• **Exercise instructions**:
In the listing below, find the line containing "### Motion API" and the line containing "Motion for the", then copy exactly everything from the first through the second, except the pictures.

☆ ☆ ☆ ☆ ☆ ☆ ☆

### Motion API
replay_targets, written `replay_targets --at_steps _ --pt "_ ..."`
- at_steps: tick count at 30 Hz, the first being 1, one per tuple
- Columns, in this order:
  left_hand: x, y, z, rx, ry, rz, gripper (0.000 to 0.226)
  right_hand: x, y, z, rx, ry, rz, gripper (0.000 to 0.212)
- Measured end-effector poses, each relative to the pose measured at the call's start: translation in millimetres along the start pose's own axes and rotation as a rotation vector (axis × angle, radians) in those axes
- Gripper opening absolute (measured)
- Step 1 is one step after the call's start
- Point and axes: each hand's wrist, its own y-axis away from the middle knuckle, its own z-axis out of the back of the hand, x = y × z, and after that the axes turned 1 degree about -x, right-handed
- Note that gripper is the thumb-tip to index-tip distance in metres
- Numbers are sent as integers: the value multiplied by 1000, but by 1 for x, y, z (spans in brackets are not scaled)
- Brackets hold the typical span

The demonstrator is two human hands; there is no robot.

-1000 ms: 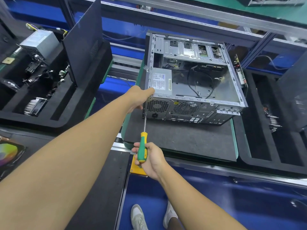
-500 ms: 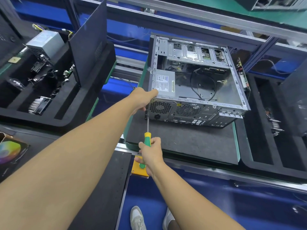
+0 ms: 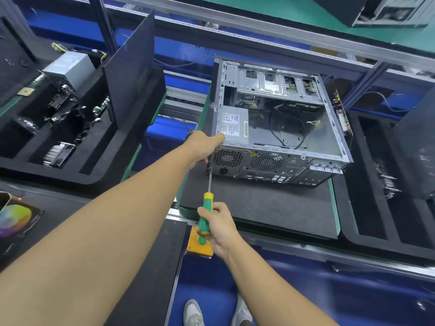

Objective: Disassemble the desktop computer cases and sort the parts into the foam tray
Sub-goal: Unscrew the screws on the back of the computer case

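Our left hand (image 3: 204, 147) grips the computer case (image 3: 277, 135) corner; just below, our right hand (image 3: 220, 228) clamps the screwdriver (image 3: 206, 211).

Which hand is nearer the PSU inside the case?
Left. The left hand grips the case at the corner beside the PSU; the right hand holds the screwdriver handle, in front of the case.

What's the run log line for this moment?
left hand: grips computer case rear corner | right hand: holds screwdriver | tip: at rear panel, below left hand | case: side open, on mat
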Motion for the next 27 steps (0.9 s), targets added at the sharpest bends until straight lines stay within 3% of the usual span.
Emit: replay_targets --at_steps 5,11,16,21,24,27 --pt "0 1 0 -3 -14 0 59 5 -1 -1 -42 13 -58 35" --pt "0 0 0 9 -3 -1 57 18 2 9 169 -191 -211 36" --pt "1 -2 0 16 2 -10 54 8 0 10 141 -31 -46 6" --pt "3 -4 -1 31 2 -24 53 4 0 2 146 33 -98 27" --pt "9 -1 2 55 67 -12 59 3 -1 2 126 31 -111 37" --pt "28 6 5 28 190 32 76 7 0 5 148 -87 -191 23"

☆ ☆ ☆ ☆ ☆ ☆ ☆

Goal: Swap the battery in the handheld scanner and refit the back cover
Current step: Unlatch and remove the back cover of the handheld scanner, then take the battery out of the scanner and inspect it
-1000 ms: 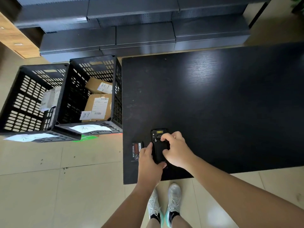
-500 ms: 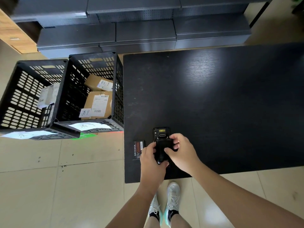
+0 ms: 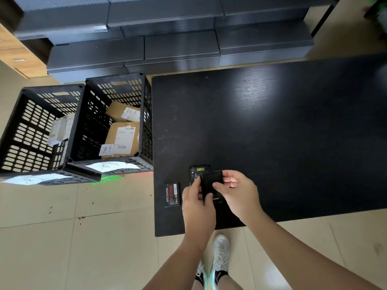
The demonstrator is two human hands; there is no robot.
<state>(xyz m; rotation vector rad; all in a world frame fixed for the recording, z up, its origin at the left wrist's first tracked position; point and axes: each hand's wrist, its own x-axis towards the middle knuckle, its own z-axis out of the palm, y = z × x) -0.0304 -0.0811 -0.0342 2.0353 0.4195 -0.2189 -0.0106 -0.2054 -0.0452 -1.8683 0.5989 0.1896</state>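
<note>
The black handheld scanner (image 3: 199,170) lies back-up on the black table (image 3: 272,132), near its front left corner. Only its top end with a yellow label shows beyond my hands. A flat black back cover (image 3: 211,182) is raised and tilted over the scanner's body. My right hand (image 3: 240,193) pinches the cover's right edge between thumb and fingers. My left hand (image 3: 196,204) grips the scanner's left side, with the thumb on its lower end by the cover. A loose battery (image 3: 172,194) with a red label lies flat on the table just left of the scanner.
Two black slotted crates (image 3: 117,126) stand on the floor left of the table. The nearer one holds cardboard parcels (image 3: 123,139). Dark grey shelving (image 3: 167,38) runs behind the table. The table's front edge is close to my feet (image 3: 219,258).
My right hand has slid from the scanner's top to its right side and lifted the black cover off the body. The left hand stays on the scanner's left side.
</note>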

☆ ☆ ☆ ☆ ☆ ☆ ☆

• **Response to this task**:
### Motion API
replay_targets, written `replay_targets --at_steps _ --pt "_ ..."`
- at_steps: tick count at 30 Hz, the first being 1, one per tuple
- Columns, in this order:
  left_hand: x, y, z, rx, ry, rz, gripper (0.000 to 0.226)
  right_hand: x, y, z, rx, ry, rz, gripper (0.000 to 0.212)
- Measured end-effector poses, each relative to the pose measured at the call's start: translation in millimetres along the start pose's own axes and rotation as a rotation vector (axis × angle, radians) in those axes
- Gripper opening absolute (measured)
- Step 1 is one step after the call's start
- Point and axes: each hand's wrist, its own y-axis away from the middle knuckle, its own z-axis out of the back of the hand, x = y × z, and after that the axes turned 1 degree about -x, right-handed
- Note that gripper is the thumb-tip to index-tip distance in metres
- Numbers are sent as integers: the value multiplied by 1000, but by 1 for x, y, z (spans in brackets are not scaled)
- Brackets hold the typical span

The demonstrator is two human hands; there is no robot.

-1000 ms: 
-500 ms: 
+0 ms: 

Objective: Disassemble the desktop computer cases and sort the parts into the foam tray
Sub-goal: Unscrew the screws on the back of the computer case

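Our left hand (image 3: 204, 147) grips the computer case (image 3: 277, 135) corner; just below, our right hand (image 3: 220, 228) clamps the screwdriver (image 3: 206, 211).

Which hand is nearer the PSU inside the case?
Left. The left hand grips the case at the corner beside the PSU; the right hand holds the screwdriver handle, in front of the case.

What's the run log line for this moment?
left hand: grips computer case rear corner | right hand: holds screwdriver | tip: at rear panel, below left hand | case: side open, on mat
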Motion for the next 27 steps (0.9 s), targets added at the sharpest bends until straight lines stay within 3% of the usual span.

This output completes the exercise.